I can only do this on Mondays. Tuesday’s bartender front-loads the jukebox with long, predictable indie rock songs that passes the time but fails to tell the night’s story, fails to reflect a mood—his, the city’s—and instead uses sonic filler to leave us, the bar’s clientele that somehow increases on his nights rather than Suzy’s, subject to the banality of eight-minute art pieces by formulaic jam-rock bands making demo tapes for XL. His Jameson and gingers are filled with ginger ale, not ginger beer, and more ice than any other ingredient. He voluntarily plays Weezer songs in 2016—publicly. Everything on his playlist has a perfectly distorted guitar and white male singer: no horns, no sequence pants, no choreography for the nonexistent backup singers. Meanwhile, I sulk with a grin on these Tuesdays and other off-nights, devoid of the sonic control Suzy provides me on Mondays, and of the fleeting satisfaction of having crossed a whole city trying to control something—anything—amidst an untamable metropolis.
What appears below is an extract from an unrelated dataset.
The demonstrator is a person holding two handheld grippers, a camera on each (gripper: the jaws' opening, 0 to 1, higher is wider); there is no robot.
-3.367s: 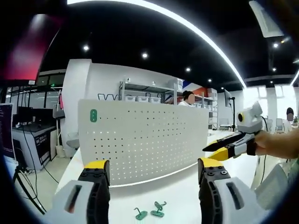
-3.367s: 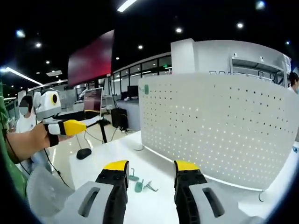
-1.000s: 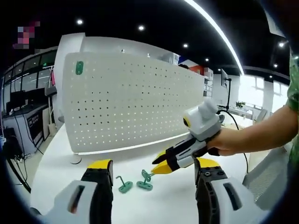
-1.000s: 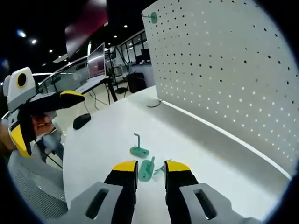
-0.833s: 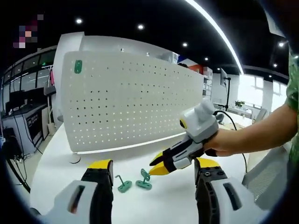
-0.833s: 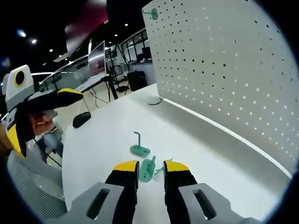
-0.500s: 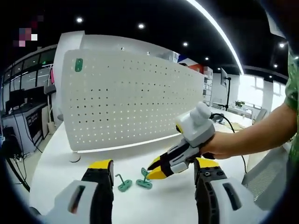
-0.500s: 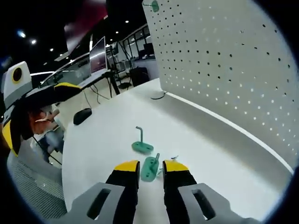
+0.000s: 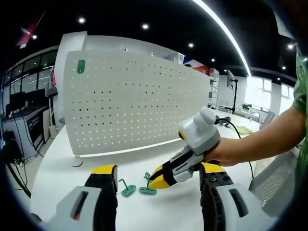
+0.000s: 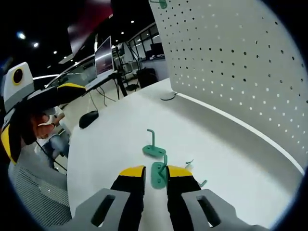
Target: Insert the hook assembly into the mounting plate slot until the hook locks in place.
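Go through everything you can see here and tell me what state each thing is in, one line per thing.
Right gripper: jaws nearly closed around a hook, on the table.
Left gripper: open, holding nothing.
Hook between the jaws: lying on the table.
Second hook: on its base, peg up.
Pegboard: upright.
Hook on pegboard: mounted at top corner.
Table: white.

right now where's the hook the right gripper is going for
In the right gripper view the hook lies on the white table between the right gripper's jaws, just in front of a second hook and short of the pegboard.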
On my third (or fourth?) round of Jameson, Suzy walks over to my table. She extends her hand with an avocado in its palm, says, “Take one home.” I thank her, placing it on my hat resting on the table with my drink, and I think of the way my grandfather would pronounce aguacate . Sonny Ozuna’s “Smile Now, Cry Later” plays as loudly as those first sung notes were originally intended. Nobody here knows how good Sonny Ozuna sounds outside on a sunny day at Echo Park or somewhere in a park in Santa Ana in 1991 celebrating my uncle’s sixtieth birthday, when I first saw my cousins brown-bagging beers and realized not everyone’s home had more books than places to chill beer. And then, staring at the avocado, I think of my white Californian girlfriend, and how she’ll be thrilled.
This real life of cityscapes and sidewalks can engage, ignore, or destroy you at a moment’s notice. Monthly checks keep roofs over our heads, this tithe we all pay to sleep close to our ghosts—these memories of friends and place and co-conspirators—who once lived here with me, at the end of one of this city’s many small nooks and cross streets. On Mondays these ghosts appear, ready now to buy me coping mechanisms in forty-ounce doses after quitting my hourly work registering rich kids for private swim classes off the 1-California.
It’s for these ghosts of fellow metropolitans long since gone that I choose Jimi Hendrix’s “Purple Haze” as the last song of this set , his same kiss to the sky made tonight by me and my ghosts, those spirits expelled now into the night from my lungs, into the sky we all once inhaled.